▶ **What to produce**: In total, how many lines of the data contain the word "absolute"? Only that number is wanted.
----------------------------------------
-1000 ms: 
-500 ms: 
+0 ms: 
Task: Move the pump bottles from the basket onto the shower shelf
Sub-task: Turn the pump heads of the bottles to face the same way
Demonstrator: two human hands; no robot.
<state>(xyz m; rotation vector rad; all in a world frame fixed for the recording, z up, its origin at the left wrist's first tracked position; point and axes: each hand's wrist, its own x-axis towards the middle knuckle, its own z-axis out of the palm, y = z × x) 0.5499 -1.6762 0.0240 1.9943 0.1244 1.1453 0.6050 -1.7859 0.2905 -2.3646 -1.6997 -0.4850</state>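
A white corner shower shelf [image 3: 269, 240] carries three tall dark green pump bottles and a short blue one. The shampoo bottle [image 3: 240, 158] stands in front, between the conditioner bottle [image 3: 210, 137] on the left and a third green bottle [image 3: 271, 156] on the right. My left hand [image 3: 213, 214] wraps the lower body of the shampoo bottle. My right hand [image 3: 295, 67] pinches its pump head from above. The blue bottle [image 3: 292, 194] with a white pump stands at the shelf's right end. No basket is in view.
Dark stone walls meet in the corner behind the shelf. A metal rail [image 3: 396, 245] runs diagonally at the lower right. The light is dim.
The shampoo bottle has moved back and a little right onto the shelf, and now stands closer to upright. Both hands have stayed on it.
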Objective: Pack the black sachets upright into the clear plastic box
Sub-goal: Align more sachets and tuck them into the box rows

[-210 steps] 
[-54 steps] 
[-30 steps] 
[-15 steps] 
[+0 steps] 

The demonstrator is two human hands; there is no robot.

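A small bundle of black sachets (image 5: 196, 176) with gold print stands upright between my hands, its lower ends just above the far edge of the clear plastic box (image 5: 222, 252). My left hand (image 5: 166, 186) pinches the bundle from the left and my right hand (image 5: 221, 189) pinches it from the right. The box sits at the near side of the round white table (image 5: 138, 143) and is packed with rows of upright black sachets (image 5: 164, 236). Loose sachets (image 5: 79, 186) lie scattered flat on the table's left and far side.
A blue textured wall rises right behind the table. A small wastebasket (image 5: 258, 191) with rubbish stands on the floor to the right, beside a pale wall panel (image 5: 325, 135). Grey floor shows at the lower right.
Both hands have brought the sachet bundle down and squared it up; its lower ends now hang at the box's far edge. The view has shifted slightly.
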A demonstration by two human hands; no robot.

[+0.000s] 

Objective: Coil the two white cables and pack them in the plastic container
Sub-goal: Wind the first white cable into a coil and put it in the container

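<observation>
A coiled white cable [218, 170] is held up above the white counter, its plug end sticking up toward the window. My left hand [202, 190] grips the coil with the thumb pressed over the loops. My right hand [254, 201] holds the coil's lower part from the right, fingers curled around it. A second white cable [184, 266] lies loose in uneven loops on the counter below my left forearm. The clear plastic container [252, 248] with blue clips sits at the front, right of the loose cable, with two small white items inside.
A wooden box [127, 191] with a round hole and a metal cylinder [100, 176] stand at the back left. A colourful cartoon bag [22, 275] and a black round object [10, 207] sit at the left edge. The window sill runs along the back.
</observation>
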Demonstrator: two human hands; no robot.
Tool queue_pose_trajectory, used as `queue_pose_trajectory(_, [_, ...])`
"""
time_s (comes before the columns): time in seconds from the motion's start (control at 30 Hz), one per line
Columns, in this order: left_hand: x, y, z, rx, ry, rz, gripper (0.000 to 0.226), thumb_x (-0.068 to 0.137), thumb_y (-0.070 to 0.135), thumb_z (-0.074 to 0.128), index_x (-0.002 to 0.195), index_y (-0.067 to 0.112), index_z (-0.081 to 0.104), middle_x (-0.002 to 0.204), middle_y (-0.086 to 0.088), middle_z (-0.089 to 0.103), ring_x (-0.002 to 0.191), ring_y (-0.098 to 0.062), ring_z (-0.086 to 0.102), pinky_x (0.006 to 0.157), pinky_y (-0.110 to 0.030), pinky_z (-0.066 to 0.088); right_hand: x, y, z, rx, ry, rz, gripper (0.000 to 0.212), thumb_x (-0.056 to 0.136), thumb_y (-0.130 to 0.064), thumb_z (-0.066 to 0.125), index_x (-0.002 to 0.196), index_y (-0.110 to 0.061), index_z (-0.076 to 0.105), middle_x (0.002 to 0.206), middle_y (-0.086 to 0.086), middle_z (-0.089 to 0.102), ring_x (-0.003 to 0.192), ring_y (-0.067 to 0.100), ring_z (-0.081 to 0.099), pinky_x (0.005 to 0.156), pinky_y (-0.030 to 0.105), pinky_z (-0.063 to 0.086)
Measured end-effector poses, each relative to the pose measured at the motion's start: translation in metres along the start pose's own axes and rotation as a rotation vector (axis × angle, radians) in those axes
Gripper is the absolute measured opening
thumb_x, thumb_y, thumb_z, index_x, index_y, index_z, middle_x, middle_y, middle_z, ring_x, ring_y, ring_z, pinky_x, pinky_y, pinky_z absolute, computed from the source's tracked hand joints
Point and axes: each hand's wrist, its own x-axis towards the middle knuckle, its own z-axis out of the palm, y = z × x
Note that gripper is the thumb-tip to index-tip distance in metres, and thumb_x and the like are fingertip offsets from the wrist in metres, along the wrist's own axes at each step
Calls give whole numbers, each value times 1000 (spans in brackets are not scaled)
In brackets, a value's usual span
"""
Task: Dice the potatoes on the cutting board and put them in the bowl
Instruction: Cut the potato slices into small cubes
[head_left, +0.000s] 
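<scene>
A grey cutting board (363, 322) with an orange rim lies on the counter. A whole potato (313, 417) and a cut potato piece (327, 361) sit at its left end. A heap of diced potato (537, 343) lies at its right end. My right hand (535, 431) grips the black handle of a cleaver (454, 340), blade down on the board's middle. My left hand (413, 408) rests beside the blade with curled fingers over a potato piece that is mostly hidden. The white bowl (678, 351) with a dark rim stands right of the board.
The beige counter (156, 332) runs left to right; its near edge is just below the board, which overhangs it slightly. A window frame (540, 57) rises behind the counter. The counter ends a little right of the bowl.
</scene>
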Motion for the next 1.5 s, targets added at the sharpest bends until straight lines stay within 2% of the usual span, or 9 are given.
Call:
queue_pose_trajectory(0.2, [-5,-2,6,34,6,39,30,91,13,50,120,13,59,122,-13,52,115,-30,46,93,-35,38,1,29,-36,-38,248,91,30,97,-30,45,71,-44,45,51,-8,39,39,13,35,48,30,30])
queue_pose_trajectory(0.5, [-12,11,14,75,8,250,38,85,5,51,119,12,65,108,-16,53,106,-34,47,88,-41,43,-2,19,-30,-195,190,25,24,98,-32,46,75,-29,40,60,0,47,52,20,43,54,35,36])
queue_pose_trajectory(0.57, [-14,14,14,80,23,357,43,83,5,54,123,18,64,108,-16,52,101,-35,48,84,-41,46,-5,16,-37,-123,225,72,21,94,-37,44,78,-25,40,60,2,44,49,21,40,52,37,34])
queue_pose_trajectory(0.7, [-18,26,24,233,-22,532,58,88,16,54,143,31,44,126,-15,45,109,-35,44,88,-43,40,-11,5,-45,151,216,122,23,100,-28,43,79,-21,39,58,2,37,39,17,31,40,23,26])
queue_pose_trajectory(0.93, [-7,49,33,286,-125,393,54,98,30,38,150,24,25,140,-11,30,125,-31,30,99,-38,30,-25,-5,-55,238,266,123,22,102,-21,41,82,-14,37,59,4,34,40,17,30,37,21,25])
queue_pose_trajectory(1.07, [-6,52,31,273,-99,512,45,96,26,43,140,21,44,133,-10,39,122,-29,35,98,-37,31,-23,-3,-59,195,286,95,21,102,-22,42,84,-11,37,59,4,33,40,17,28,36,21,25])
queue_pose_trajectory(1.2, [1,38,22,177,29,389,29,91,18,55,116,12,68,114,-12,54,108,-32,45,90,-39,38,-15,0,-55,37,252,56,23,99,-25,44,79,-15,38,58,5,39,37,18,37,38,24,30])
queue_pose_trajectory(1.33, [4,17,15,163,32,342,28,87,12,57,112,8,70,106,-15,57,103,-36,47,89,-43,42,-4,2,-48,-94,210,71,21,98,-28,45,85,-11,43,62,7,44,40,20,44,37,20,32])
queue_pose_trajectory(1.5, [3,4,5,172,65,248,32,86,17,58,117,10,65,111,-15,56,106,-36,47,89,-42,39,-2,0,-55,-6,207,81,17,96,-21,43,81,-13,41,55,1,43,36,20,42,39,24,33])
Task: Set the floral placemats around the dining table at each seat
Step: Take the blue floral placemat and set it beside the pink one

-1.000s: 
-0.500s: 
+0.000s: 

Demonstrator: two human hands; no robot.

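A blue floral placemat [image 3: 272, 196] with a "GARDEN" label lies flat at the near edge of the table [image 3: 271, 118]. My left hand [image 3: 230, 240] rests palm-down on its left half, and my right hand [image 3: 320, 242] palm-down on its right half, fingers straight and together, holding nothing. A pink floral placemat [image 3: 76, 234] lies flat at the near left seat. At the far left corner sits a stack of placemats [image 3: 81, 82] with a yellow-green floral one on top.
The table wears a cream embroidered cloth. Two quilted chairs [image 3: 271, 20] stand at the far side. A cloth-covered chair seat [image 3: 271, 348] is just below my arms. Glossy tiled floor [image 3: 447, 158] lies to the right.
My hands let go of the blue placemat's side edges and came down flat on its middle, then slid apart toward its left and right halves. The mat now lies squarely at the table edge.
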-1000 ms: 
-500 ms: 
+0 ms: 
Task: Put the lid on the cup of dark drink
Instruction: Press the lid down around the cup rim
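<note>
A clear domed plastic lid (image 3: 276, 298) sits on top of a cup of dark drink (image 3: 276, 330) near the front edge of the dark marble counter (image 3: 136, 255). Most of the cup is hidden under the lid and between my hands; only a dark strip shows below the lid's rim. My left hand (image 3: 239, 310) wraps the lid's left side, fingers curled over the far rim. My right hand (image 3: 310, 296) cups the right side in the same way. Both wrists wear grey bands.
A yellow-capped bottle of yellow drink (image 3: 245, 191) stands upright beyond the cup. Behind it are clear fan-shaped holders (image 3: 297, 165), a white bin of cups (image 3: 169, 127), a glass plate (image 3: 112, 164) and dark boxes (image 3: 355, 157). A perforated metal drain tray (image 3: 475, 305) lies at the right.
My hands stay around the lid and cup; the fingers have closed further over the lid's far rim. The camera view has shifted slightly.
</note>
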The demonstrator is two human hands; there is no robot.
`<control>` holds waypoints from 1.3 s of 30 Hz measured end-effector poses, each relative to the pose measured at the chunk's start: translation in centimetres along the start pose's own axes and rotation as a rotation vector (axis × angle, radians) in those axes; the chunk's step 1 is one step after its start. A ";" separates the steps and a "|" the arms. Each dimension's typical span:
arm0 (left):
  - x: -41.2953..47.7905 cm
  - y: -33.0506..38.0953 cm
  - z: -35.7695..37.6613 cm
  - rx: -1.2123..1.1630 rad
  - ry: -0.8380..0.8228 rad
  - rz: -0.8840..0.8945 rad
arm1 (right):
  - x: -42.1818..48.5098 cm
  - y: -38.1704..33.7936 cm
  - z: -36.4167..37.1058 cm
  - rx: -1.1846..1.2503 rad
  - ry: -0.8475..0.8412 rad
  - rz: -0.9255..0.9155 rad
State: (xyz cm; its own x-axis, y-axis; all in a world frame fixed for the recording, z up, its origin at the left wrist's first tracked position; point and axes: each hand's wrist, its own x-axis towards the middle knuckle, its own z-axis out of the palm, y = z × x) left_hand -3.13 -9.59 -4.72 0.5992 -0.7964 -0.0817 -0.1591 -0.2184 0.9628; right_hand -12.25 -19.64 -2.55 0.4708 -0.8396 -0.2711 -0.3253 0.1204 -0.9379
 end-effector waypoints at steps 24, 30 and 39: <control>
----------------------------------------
▶ **Completed task**: 2